The hon. Member for Gedling mentioned the figure of 200 in the impact assessment. That is an illustrative figure to show the costs and the benefits that would arise if that number of schools were to convert annually. Given that this is permissive legislation, we cannot say that we will require x number of schools to convert annually and that the cost will therefore be y. He also asked for the number of primary schools that had expressed an interest. I can give him a figure, but with all the caveats that my fellow Minister of State, my hon. Friend the Member for Brent Central (Sarah Teather) expressed earlier. Of the 1,900 expressions of interest, 862 have been from primary schools, and 529 of the 862 have been judged by Ofsted to be outstanding.
It is very hard to say at the moment. I cannot anticipate what the number will be. For every application that has been submitted, there is a named official working with the school. That process is happening right now, and I am afraid that the right hon. Gentleman will have to wait until we are able to announce the figure. I think that he will be very pleased with the figure.
The discussions will carry on through August; not everyone is rushing away. Those schools that are determined to open as academies in September will be working throughout August to achieve that.
The hon. Gentleman raised the issue of the costs of insurance and VAT. Those will be covered by the general annual grant paid to academies. He asked about federations, a question also raised by my hon. Friend the Member for North Cornwall (Dan Rogerson).
I appreciate that the Minister may not know the answer to this, but what is his estimate of the VAT cost? Is it an additional cost, as I think it might be, for the academies? Is it factored in at 17.5%, and is the increase to 20% in January taken into account?

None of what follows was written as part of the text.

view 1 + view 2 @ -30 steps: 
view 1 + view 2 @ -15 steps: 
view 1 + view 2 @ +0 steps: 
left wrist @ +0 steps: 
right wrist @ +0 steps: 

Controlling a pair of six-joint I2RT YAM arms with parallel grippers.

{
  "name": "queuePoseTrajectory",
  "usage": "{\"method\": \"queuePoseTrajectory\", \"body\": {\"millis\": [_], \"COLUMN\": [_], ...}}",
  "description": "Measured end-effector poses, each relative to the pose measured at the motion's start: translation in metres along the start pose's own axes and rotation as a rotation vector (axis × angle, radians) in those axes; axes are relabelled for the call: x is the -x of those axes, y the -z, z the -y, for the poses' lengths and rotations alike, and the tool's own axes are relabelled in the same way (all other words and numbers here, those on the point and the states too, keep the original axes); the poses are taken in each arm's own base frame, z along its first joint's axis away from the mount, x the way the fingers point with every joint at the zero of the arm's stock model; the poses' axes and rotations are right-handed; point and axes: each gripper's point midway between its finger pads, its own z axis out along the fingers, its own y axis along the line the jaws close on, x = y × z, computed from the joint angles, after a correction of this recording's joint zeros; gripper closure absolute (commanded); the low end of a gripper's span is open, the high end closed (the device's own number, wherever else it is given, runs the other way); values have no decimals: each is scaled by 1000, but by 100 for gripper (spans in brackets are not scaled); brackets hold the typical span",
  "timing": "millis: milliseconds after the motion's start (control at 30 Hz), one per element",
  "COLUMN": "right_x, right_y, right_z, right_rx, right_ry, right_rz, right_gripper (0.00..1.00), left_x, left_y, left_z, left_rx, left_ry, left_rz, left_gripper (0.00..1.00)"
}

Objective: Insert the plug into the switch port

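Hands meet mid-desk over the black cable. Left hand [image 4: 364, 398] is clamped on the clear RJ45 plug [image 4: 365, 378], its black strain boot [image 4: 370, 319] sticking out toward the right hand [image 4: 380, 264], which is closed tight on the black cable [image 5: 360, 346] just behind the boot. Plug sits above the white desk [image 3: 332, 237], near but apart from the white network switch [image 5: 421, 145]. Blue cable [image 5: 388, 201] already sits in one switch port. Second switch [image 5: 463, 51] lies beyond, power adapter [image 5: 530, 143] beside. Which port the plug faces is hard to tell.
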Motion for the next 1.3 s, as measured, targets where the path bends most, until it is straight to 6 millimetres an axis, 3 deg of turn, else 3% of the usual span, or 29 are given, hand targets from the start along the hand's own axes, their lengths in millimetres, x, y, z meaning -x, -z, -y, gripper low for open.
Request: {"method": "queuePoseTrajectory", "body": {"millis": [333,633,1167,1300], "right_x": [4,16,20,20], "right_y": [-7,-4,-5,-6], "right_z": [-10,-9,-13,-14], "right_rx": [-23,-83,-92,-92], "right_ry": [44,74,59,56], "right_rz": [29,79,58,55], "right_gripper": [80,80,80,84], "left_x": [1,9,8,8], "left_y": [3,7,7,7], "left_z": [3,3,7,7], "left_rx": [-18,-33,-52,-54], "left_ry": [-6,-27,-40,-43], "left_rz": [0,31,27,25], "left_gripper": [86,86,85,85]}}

I will happily respond to the hon. Gentleman’s questions. As he knows, having been a Minister, there is a VAT cost because academies, as independent schools, cannot reclaim it, whereas when they were maintained schools the local authority had a reclaim procedure that enabled them to reclaim it. The VAT that academies cannot reclaim at the moment will form part of their funding and does not present a cost to Government; it is simply an internal accounting issue.
There are hard federations and soft federations. A hard federation has one governing body that is shared by the number of schools within it; that governing body can of course apply to become an academy. Soft federations, which have a number of governing bodies, can also apply, regardless of whether one or two of the schools are outstanding. If there are no outstanding schools in the federation, things will take a little longer than if there were.
Primaries with a nursery school will be able to convert to an academy, notwithstanding the fact that the nursery school is within the school. In those circumstances, therefore, the nursery school will become an academy.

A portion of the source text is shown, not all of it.